Why Trust Is a Crucial Component to Predator Hunting

Hunting buddies share things with each other, hunting spots included. You should let him in on your secret setup, but trust must be established first.

Why Trust Is a Crucial Component to Predator Hunting

Great, uncrowded hunting areas are as difficult to find as a nonpartisan in the mainstream media. That’s why when you do find one, it’s imperative that you keep it a secret. Of course, the hunting-partner factor comes into play. Do you reveal your spots to a buddy when you pair up to hunt predators?

Keeping public-land Meccas quiet is critical. Sure, it’s public access, but you may have spent years in an area learning it and becoming successful due to this intimate nature. Locations like these often require hardy access thorough scouting and multiple trips to find the sweet spot. With the advent of GPS technology and the ease of ATV access, productive public-land parcels are becoming as rare as finding a coyote that has never heard an e-caller.
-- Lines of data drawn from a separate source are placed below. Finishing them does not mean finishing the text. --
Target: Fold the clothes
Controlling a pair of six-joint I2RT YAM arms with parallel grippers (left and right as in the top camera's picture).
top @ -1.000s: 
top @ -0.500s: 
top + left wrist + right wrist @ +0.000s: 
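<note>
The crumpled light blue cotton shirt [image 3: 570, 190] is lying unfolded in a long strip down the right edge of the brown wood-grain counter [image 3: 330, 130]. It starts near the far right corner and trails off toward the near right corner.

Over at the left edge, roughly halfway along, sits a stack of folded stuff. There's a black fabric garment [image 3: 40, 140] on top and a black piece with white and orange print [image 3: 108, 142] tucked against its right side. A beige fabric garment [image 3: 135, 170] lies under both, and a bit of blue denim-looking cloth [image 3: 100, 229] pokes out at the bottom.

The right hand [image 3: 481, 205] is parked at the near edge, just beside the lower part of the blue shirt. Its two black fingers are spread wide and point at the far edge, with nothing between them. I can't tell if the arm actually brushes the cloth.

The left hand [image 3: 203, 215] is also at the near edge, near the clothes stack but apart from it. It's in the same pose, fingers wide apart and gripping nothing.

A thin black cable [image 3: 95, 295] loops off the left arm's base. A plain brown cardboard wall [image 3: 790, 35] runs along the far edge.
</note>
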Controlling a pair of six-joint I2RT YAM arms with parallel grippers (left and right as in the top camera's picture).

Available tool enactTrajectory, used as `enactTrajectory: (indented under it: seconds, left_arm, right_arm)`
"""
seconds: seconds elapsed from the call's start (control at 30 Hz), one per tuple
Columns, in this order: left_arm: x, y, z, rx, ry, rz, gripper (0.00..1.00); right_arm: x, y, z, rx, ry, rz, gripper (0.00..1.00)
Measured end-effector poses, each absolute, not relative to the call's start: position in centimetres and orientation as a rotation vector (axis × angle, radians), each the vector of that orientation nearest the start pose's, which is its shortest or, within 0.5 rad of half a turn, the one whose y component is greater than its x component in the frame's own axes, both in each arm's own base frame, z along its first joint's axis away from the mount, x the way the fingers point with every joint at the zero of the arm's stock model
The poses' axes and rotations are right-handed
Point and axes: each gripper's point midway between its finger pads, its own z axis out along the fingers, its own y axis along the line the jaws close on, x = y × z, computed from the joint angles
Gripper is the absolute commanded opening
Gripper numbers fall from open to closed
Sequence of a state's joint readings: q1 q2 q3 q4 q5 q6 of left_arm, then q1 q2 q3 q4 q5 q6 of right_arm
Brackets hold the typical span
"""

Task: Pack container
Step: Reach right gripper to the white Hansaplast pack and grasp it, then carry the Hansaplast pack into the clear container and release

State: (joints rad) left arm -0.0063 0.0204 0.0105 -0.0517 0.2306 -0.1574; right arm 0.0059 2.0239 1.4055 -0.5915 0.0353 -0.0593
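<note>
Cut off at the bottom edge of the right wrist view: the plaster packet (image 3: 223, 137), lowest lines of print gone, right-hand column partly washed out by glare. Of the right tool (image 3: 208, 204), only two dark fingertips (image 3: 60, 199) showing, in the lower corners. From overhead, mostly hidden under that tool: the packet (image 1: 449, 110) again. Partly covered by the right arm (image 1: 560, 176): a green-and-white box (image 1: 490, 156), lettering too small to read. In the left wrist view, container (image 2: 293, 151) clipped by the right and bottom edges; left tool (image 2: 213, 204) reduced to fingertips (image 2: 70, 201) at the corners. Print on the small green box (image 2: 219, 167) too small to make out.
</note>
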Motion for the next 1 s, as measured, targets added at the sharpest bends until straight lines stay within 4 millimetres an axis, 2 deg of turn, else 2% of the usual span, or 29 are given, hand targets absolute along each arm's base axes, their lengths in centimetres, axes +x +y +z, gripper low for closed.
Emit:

Related: Top 5 Trail Camera Tricks For Predator Scouting

If you hunt a private property you also have reason to worry if your hunting location is revealed, especially if it is a true honey hole. Not only do you have to worry about others crowding into your bit of heaven at the hand of a carefree landowner, but you also have to fear Daddy Warbucks. He or she could show up with an unlimited amount of finances to lease or purchase the property you’ve relied on to acquire fur. One day, you may have access to a great farm or ranch simply with a hardy-handshake agreement only to return the following year to discover the deed has switched hands.

That’s why trust between hunting partners is so important, and anyone you hunt with understands that sharing a location while on a hunt doesn’t automatically make it their own. It only takes one slip of the tongue by a trusted hunting friend to open the floodgates for other hunters to invade a hushed hunting location.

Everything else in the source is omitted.